Start of Block

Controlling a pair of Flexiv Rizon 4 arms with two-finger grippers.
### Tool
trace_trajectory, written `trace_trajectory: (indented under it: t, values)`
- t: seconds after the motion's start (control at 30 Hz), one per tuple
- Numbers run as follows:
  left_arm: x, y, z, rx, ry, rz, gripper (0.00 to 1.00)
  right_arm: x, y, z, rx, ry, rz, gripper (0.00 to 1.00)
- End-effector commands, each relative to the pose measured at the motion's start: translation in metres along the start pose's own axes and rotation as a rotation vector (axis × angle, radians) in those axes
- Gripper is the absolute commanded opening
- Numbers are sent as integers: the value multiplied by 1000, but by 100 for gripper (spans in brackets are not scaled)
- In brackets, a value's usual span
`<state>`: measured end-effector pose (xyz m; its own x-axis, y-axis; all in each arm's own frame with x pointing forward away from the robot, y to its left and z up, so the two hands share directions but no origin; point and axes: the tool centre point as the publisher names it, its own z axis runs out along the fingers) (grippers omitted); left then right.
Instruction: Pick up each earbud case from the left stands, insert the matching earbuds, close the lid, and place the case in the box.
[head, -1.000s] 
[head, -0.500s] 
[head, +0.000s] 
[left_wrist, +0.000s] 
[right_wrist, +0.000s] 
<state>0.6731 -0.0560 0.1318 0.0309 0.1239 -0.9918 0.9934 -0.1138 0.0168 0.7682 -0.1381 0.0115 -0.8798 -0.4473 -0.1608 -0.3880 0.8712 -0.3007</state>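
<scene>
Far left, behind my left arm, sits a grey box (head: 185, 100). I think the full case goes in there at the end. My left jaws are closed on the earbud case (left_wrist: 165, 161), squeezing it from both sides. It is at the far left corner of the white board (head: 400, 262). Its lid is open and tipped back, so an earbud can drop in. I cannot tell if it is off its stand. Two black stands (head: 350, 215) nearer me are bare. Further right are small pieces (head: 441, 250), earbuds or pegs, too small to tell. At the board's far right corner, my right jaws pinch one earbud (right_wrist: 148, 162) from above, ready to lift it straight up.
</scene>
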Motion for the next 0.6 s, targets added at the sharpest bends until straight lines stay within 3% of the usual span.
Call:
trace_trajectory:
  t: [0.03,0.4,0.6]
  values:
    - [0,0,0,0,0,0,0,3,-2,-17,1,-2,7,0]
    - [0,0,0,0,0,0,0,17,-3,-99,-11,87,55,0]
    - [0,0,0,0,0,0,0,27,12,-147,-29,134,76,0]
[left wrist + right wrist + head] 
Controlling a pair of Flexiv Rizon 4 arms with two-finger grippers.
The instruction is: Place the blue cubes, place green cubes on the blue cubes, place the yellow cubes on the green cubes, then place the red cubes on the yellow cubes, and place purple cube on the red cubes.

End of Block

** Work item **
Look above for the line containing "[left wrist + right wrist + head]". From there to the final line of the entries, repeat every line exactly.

** Reply **
[left wrist + right wrist + head] 
Controlling a pair of Flexiv Rizon 4 arms with two-finger grippers.
The instruction is: Place the blue cubes, place green cubes on the blue cubes, place the yellow cubes on the green cubes, then place the red cubes on the yellow cubes, and place purple cube on the red cubes.

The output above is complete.